WHAT YOU WILL DO –
Give the lines again word for word, beginning with the one containing "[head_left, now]" and ending with the last line of the material below.
***** RECORDED INFORMATION *****
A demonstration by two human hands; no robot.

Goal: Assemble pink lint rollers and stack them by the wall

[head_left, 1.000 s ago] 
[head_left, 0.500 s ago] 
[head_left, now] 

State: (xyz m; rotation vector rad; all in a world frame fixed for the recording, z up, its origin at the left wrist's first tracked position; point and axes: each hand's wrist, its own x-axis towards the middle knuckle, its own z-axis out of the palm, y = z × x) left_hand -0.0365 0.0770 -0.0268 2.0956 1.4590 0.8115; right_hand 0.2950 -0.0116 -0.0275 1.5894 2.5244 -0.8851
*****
WRITTEN SOLUTION –
[head_left, now] 

State: (xyz m; rotation vector rad; all in a world frame fixed for the recording, z up, its origin at the left wrist's first tracked position; point and axes: each hand's wrist, its own x-axis towards the middle knuckle, its own z-axis out of the palm, y = z × x) left_hand -0.0365 0.0770 -0.0268 2.0956 1.4590 0.8115; right_hand 0.2950 -0.0116 -0.0275 1.5894 2.5244 -0.8851

Nothing more is required for this answer.